[Records contained in a dataset]
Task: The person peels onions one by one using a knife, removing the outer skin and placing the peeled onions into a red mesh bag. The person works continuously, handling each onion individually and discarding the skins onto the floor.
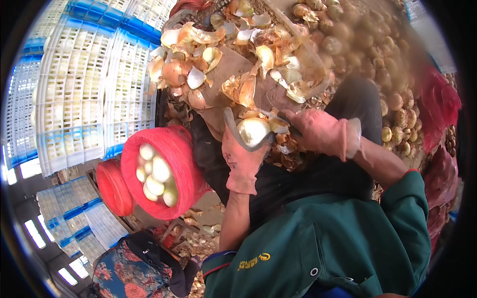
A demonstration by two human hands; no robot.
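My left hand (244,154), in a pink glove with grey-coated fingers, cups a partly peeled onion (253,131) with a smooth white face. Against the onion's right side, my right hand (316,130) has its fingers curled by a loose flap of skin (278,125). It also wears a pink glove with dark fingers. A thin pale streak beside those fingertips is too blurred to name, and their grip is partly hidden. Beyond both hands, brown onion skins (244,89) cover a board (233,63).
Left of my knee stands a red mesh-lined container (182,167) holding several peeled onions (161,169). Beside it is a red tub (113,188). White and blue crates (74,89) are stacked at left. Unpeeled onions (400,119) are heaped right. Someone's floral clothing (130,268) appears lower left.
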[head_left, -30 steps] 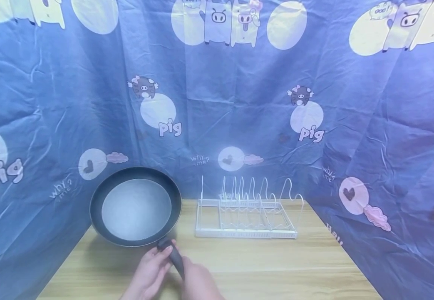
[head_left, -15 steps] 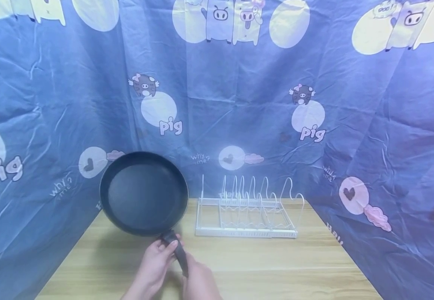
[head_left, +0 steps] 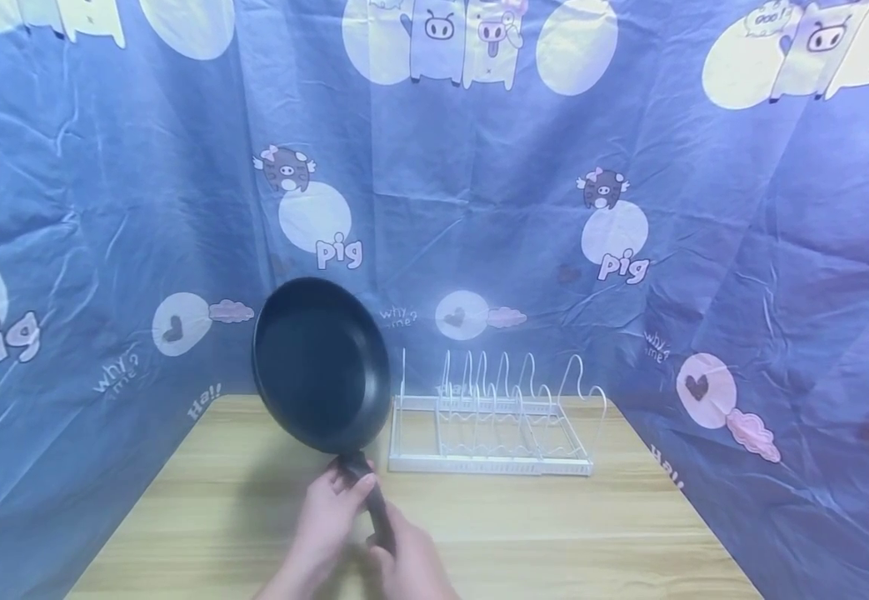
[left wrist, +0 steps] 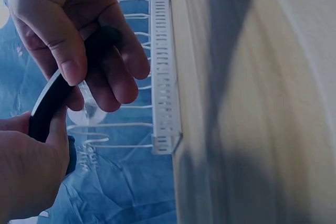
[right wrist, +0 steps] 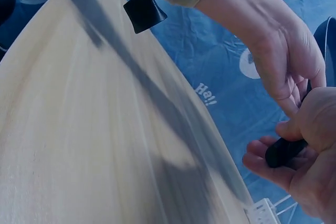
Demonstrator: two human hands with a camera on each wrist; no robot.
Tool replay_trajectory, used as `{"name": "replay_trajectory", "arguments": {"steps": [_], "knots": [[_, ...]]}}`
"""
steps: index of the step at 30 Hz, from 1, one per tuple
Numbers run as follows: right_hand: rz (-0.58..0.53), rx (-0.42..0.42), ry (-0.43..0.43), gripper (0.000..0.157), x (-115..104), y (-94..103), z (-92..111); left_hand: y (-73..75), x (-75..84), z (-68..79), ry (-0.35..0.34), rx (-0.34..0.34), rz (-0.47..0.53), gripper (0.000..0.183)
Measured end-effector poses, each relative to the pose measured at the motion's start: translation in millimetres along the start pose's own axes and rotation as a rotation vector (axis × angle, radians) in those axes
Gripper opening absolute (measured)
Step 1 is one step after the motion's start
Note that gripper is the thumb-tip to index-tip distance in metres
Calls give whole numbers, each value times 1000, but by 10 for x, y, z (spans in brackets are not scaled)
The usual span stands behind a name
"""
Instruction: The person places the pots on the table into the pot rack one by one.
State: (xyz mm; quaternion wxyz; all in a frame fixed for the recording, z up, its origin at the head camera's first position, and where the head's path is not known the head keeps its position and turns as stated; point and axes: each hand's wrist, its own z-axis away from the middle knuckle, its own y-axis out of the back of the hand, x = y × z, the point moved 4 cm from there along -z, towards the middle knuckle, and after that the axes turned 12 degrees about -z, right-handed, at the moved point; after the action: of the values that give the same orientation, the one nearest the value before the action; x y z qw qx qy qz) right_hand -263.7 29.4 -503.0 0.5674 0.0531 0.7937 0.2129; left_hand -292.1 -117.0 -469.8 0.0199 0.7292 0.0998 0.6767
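Both your hands — left hand (head_left: 329, 512), right hand (head_left: 407, 562) — wrap tight round the pan (head_left: 322, 367) handle, so it stands tipped on edge above the worktop (head_left: 554, 533), beside the white rack (head_left: 490, 425) at the back edge.

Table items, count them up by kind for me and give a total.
Black frying pan: 1, lifted off the table by both hands
White wire rack: 1
Total: 2
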Motion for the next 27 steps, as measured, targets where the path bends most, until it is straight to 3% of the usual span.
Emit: {"name": "replay_trajectory", "arguments": {"steps": [9, 15, 22, 27], "knots": [[-84, 7, 22, 51, 56, 192, 30, -169, 170, 22, -91, 32, -107, 55], [-118, -16, 18, 56, 29, 310, 41, -241, 274, 48, -109, 57, -187, 62], [-243, -44, 5, 58, -32, 430, 67, -347, 362, 28, -120, 74, -233, 62], [-298, -63, -3, 63, 18, 485, 90, -425, 361, 0, -93, 65, -260, 61]]}}
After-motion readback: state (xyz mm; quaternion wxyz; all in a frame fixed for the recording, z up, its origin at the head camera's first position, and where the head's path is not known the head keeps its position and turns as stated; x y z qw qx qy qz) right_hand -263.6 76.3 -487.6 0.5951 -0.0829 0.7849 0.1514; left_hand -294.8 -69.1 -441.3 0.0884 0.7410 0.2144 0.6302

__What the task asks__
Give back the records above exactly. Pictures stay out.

__Answer box__
Task: The person peels onions one by one using a knife, removing the outer skin and placing the peeled onions into a red mesh bag. The person works continuously, handling each onion individually and discarding the skins onto the floor.
A demonstration by two human hands; no robot.
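My left hand (244,154), in a pink glove with grey-coated fingers, cups a partly peeled onion (253,131) with a smooth white face. Against the onion's right side, my right hand (316,130) has its fingers curled by a loose flap of skin (278,125). It also wears a pink glove with dark fingers. A thin pale streak beside those fingertips is too blurred to name, and their grip is partly hidden. Beyond both hands, brown onion skins (244,89) cover a board (233,63).
Left of my knee stands a red mesh-lined container (182,167) holding several peeled onions (161,169). Beside it is a red tub (113,188). White and blue crates (74,89) are stacked at left. Unpeeled onions (400,119) are heaped right. Someone's floral clothing (130,268) appears lower left.
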[head_left, -30 steps] 
[head_left, -15 steps] 
[head_left, +0 steps] 
[left wrist, +0 steps] 
[right wrist, +0 steps] 
Demonstrator: two human hands with a camera on each wrist; no robot.
Tool replay_trajectory, used as `{"name": "replay_trajectory", "arguments": {"steps": [_], "knots": [[_, ...]]}}`
"""
steps: index of the step at 30 Hz, from 1, one per tuple
Numbers run as follows: right_hand: rz (-0.58..0.53), rx (-0.42..0.42), ry (-0.43..0.43), gripper (0.000..0.157), x (-115..104), y (-94..103), z (-92..111); left_hand: y (-73..75), x (-75..84), z (-68..79), ry (-0.35..0.34), rx (-0.34..0.34), rz (-0.47..0.53), gripper (0.000..0.183)
Measured end-effector poses, each relative to the pose measured at the motion's start: translation in millimetres along the start pose's own axes and rotation as a rotation vector (axis × angle, radians) in those axes
Gripper opening absolute (measured)
Step 1 is one step after the motion's start
Note that gripper is the thumb-tip to index-tip distance in metres
Calls give whole numbers, each value times 1000, but by 10 for x, y, z (spans in brackets are not scaled)
The usual span stands behind a name
"""
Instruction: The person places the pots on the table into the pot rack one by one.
State: (xyz mm; quaternion wxyz; all in a frame fixed for the recording, z up, its origin at the head camera's first position, and where the head's path is not known the head keeps its position and turns as stated; point and axes: each hand's wrist, its own z-axis away from the middle knuckle, its own y-axis out of the back of the hand, x = y × z, the point moved 4 cm from there along -z, towards the middle knuckle, and after that the axes turned 12 degrees about -z, right-handed, at the moved point; after the action: of the values that give the same orientation, the one nearest the value before the action; x y z qw qx qy qz) right_hand -263.7 29.4 -503.0 0.5674 0.0531 0.7937 0.2129; left_hand -292.1 -117.0 -469.8 0.0199 0.7292 0.0998 0.6767
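Both your hands — left hand (head_left: 329, 512), right hand (head_left: 407, 562) — wrap tight round the pan (head_left: 322, 367) handle, so it stands tipped on edge above the worktop (head_left: 554, 533), beside the white rack (head_left: 490, 425) at the back edge.

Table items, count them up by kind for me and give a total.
Black frying pan: 1, lifted off the table by both hands
White wire rack: 1
Total: 2
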Motion for the next 27 steps, as measured, targets where the path bends most, until it is straight to 3% of the usual span.
Emit: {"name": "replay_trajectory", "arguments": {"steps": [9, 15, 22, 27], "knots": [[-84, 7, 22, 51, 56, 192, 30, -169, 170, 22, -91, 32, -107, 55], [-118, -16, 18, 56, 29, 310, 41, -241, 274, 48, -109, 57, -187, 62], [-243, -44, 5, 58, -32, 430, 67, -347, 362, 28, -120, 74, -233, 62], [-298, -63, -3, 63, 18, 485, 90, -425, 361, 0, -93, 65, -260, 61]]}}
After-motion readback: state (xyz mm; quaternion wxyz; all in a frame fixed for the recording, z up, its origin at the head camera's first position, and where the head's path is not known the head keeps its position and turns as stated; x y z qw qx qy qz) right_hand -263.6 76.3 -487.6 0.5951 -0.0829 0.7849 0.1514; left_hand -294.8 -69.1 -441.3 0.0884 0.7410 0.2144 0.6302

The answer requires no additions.